Le débiteur de cette obligation est bien la société. Le conseil d’administration et les administrateurs pourraient être tenus responsables en cas de défaillance de la société dans la mise en œuvre de ces publications.

François BAVOILLOT Avocat au Barreau de Paris Fondateur BAVOILLOTAVOCATS https://www.bavoillotavocats.com/index.php/fr/33-2/ Catherine CUSSAC BAVOILLOT Avocat au Barreau de Paris BAVOILLOTAVOCATS

[1Cette obligation concerne les sociétés ainsi que l’ensemble de ses filiales, au sens de l’article L233-1 du Code de commerce, ou des sociétés qu’elle contrôle, au sens de l’article L233-3 du même Code employant au moins cinq cents salariés, ou appartenant à un groupe de sociétés dont la société mère a son siège social en France et dont l’effectif comprend au moins cinq cents salariés, et dont le chiffre d’affaires ou le chiffre d’affaires consolidé est supérieur à 100 millions d’euros. Pour les groupes, le programme peut être mis en place uniquement au niveau de la société holding.

[2Etablissements employant au moins cinq cents salariés, ou appartenant à un groupe public dont l’effectif comprend au moins cinq cents salariés, et dont le chiffre d’affaires ou le chiffre d’affaires consolidé est supérieur à 100 millions d’euros sont également concernés par cette obligation.

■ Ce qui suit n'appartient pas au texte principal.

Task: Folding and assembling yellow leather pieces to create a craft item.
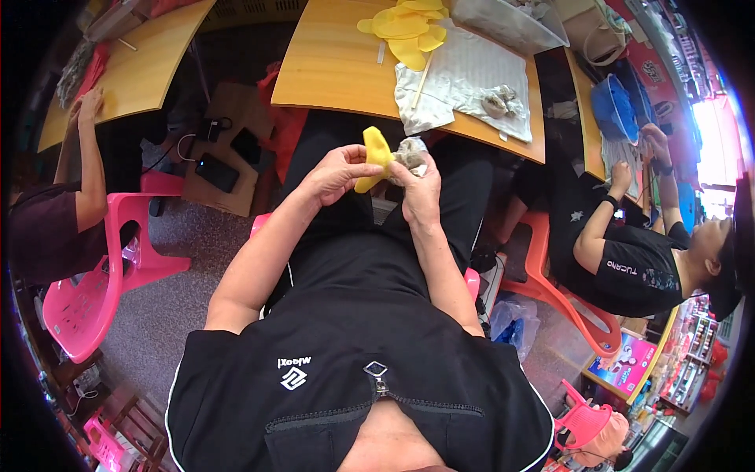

[3L’obligation pèse sur toute société qui emploie, à la clôture de deux exercices consécutifs, au moins cinq mille salariés en son sein et dans ses filiales directes ou indirectes dont le siège social est fixé sur le territoire français, ou au moins dix mille salariés en son sein et dans ses filiales directes ou indirectes dont le siège social est fixé sur le territoire français ou à l’étranger. Les filiales ou sociétés contrôlées qui dépassent les seuils mentionnés au premier alinéa sont réputées satisfaire à ces obligations si la société qui les contrôle, au sens de l’article L233-3, établit et met en œuvre un plan de vigilance pour l’ensemble des sociétés du groupe.